**THE TASK:**
The output is the lines below from the one with "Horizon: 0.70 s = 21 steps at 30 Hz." through the one with "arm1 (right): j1", both included, printed exactly and with no other line.

---------- WORKING DATA ----------

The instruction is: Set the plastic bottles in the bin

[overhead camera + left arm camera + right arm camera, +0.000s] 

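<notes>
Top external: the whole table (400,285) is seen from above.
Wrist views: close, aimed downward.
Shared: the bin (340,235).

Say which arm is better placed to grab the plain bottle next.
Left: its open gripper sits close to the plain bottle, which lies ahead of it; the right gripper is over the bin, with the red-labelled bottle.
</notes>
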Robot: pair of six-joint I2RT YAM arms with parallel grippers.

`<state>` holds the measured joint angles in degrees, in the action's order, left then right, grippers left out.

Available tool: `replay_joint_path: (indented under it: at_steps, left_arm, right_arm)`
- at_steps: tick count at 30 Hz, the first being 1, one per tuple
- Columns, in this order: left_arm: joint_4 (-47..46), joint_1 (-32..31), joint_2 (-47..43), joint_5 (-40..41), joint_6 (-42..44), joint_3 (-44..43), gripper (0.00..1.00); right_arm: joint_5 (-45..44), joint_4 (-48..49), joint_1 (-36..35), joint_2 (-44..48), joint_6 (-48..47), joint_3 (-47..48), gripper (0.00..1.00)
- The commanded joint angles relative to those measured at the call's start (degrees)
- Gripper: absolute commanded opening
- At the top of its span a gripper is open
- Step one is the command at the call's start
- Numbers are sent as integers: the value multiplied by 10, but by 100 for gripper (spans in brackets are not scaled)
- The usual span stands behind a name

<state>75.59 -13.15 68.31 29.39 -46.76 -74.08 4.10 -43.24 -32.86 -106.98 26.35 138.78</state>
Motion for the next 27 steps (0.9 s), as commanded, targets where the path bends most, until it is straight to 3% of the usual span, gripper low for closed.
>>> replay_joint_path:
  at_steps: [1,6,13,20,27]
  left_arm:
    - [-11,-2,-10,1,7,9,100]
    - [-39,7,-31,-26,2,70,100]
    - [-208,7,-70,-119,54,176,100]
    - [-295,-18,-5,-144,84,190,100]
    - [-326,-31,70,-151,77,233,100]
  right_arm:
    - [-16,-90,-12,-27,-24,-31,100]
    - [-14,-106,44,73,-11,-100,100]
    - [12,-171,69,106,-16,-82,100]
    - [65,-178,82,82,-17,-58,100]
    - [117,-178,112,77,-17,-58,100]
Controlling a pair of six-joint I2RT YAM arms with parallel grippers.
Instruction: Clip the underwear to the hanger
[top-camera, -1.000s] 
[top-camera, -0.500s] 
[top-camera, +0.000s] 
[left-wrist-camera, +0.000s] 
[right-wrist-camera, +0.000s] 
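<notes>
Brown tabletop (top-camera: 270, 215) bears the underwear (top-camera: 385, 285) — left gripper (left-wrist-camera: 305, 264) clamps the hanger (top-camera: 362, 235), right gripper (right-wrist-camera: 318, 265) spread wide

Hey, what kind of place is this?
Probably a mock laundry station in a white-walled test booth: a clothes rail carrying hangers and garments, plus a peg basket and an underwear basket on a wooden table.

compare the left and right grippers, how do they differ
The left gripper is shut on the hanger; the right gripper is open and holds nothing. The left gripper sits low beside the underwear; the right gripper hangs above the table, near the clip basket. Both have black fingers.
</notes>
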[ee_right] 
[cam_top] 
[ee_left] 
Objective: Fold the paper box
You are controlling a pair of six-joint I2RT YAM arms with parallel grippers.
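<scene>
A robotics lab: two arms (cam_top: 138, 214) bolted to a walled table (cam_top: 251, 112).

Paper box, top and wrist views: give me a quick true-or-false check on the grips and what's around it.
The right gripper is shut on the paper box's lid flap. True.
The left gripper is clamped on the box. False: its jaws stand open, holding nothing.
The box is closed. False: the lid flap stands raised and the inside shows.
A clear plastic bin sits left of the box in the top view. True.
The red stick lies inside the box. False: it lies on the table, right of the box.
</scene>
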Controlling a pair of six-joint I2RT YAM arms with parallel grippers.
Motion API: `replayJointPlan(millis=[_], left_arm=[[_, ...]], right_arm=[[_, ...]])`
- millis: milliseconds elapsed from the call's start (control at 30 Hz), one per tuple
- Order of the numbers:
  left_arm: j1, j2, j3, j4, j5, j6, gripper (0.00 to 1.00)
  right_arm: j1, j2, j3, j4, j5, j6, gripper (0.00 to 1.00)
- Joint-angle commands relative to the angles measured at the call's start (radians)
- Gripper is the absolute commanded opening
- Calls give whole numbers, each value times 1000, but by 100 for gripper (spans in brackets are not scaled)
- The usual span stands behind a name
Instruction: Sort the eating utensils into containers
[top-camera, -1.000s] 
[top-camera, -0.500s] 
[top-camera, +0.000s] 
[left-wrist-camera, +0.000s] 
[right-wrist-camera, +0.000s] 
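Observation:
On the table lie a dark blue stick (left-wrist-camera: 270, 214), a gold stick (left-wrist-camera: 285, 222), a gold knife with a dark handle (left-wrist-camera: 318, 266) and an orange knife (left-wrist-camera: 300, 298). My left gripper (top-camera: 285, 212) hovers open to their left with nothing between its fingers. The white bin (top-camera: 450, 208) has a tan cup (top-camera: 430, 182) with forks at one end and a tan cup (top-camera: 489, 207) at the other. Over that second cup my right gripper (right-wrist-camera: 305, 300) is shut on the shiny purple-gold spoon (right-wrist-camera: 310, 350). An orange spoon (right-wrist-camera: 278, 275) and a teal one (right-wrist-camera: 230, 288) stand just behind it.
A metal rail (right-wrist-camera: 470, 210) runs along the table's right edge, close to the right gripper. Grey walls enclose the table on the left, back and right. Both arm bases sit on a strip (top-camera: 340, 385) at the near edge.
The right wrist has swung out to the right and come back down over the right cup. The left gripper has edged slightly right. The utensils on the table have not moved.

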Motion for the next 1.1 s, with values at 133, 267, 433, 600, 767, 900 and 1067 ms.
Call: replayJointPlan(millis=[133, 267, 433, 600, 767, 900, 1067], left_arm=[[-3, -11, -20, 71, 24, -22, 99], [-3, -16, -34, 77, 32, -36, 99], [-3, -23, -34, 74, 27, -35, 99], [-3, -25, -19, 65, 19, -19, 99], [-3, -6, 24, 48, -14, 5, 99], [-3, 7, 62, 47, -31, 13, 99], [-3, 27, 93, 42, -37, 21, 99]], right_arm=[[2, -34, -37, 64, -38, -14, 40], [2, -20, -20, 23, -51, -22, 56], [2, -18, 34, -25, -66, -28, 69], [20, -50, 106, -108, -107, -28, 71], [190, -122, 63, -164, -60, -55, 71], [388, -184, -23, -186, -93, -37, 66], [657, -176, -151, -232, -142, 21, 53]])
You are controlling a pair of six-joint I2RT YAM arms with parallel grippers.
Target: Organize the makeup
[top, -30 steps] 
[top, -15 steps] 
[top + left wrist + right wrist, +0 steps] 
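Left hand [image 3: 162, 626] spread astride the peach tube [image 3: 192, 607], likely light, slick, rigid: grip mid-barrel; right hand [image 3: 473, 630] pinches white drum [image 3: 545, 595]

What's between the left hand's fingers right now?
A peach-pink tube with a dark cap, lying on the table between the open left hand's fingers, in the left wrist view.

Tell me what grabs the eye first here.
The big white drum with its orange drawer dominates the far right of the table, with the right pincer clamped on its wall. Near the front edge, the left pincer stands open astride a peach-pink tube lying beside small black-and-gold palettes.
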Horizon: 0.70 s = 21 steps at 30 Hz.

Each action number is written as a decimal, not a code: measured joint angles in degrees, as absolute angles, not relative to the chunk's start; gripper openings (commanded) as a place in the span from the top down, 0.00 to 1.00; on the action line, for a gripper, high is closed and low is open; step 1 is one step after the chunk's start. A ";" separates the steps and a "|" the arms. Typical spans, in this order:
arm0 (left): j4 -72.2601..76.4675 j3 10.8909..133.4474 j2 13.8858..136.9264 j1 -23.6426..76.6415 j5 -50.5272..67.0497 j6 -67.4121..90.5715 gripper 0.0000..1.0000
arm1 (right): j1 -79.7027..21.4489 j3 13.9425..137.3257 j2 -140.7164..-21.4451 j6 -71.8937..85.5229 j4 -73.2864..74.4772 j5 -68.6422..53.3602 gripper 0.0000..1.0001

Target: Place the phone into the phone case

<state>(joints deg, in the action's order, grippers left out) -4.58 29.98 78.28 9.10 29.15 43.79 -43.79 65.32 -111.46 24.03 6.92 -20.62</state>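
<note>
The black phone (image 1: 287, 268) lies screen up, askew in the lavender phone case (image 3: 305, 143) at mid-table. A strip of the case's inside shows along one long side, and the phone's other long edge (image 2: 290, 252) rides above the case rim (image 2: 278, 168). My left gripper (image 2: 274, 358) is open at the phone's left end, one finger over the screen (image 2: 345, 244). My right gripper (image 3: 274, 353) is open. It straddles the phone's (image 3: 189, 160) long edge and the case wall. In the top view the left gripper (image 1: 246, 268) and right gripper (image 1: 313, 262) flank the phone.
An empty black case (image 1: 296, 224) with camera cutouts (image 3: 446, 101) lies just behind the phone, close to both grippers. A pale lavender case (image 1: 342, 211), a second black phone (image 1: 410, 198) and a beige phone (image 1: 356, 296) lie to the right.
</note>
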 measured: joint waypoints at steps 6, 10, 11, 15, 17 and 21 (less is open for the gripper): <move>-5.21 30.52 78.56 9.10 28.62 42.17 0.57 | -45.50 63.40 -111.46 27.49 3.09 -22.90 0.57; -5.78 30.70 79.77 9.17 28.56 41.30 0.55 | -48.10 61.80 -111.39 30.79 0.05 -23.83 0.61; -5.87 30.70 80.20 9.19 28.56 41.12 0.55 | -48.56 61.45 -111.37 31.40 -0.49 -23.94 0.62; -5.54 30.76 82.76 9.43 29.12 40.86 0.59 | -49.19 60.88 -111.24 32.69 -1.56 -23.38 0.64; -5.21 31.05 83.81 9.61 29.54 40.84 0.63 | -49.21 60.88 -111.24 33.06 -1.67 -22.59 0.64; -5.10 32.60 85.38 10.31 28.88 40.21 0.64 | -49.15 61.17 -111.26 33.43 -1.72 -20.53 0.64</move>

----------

**TASK RESPONSE:**
Horizon: 0.70 s = 21 steps at 30 Hz.

Each action number is written as a decimal, not a code: measured joint angles in degrees, as absolute angles, not relative to the chunk's start; gripper openings (commanded) as a place in the span from the top down, 0.00 to 1.00; on the action line, for a gripper, high is closed and low is open; step 1 is one step after the chunk's start. A ";" separates the steps and a "|" the arms. Typical spans, in this order:
arm0 (left): j4 -72.2601..76.4675 j3 10.8909..133.4474 j2 13.8858..136.9264 j1 -23.6426..76.6415 j5 -50.5272..67.0497 j6 -67.4121..90.5715 gripper 0.0000..1.0000
arm1 (right): j1 -79.7027..21.4489 j3 13.9425..137.3257 j2 -140.7164..-21.4451 j6 -71.8937..85.5229 j4 -73.2864..74.4772 j5 -68.6422..53.3602 gripper 0.0000..1.0001

There is nothing further to the answer.